Exercise instructions - Without skipping any entry, transcribe the data word for word.

(Dataset entries)

____________

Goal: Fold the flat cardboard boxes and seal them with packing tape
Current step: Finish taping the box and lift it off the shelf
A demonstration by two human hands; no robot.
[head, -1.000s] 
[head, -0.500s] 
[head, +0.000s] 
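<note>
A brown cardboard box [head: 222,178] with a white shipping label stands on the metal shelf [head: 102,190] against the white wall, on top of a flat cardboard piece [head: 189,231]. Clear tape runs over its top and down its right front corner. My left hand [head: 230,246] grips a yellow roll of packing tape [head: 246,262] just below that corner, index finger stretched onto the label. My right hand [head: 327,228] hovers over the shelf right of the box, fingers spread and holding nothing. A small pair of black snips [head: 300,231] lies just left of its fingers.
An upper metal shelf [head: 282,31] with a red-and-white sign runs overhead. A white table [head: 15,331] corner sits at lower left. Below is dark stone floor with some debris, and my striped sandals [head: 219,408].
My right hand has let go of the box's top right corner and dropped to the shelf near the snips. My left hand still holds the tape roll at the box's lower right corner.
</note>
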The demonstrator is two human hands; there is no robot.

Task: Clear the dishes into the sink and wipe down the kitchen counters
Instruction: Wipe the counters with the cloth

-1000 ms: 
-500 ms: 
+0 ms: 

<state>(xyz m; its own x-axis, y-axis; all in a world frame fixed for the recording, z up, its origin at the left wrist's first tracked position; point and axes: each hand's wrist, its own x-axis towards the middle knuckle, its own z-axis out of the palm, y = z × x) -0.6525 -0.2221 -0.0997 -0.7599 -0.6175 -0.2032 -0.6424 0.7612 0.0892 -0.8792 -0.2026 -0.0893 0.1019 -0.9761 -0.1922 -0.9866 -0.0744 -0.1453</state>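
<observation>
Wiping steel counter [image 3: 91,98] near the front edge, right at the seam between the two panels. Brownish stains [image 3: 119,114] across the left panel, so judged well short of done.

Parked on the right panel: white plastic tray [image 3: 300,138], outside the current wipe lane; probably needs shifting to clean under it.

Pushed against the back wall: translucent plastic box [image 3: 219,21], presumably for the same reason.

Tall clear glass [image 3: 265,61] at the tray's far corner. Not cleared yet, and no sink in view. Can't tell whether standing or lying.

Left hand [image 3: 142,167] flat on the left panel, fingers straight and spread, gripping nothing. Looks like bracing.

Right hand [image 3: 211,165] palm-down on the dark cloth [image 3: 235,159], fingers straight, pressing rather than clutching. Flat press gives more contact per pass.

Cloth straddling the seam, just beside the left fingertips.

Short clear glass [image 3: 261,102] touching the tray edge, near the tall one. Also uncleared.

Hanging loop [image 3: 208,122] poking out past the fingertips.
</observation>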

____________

Answer for this exercise -
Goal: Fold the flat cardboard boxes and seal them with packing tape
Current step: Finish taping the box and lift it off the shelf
A demonstration by two human hands; no robot.
[head, -1.000s] 
[head, -0.500s] 
[head, +0.000s] 
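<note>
A brown cardboard box [head: 222,178] with a white shipping label stands on the metal shelf [head: 102,190] against the white wall, on top of a flat cardboard piece [head: 189,231]. Clear tape runs over its top and down its right front corner. My left hand [head: 230,246] grips a yellow roll of packing tape [head: 246,262] just below that corner, index finger stretched onto the label. My right hand [head: 327,228] hovers over the shelf right of the box, fingers spread and holding nothing. A small pair of black snips [head: 300,231] lies just left of its fingers.
An upper metal shelf [head: 282,31] with a red-and-white sign runs overhead. A white table [head: 15,331] corner sits at lower left. Below is dark stone floor with some debris, and my striped sandals [head: 219,408].
My right hand has let go of the box's top right corner and dropped to the shelf near the snips. My left hand still holds the tape roll at the box's lower right corner.
</note>
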The demonstrator is two human hands; there is no robot.

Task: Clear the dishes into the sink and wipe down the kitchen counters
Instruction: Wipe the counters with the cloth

-1000 ms: 
-500 ms: 
+0 ms: 

<state>(xyz m; its own x-axis, y-axis; all in a world frame fixed for the recording, z up, its origin at the left wrist's first tracked position; point and axes: each hand's wrist, its own x-axis towards the middle knuckle, its own z-axis out of the palm, y = z × x) -0.6525 -0.2221 -0.0997 -0.7599 -0.6175 -0.2032 -0.6424 0.7612 0.0892 -0.8792 -0.2026 -0.0893 0.1019 -0.9761 -0.1922 -0.9866 -0.0744 -0.1453</state>
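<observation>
Wiping steel counter [image 3: 91,98] near the front edge, right at the seam between the two panels. Brownish stains [image 3: 119,114] across the left panel, so judged well short of done.

Parked on the right panel: white plastic tray [image 3: 300,138], outside the current wipe lane; probably needs shifting to clean under it.

Pushed against the back wall: translucent plastic box [image 3: 219,21], presumably for the same reason.

Tall clear glass [image 3: 265,61] at the tray's far corner. Not cleared yet, and no sink in view. Can't tell whether standing or lying.

Left hand [image 3: 142,167] flat on the left panel, fingers straight and spread, gripping nothing. Looks like bracing.

Right hand [image 3: 211,165] palm-down on the dark cloth [image 3: 235,159], fingers straight, pressing rather than clutching. Flat press gives more contact per pass.

Cloth straddling the seam, just beside the left fingertips.

Short clear glass [image 3: 261,102] touching the tray edge, near the tall one. Also uncleared.

Hanging loop [image 3: 208,122] poking out past the fingertips.
</observation>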

The exercise is now finished.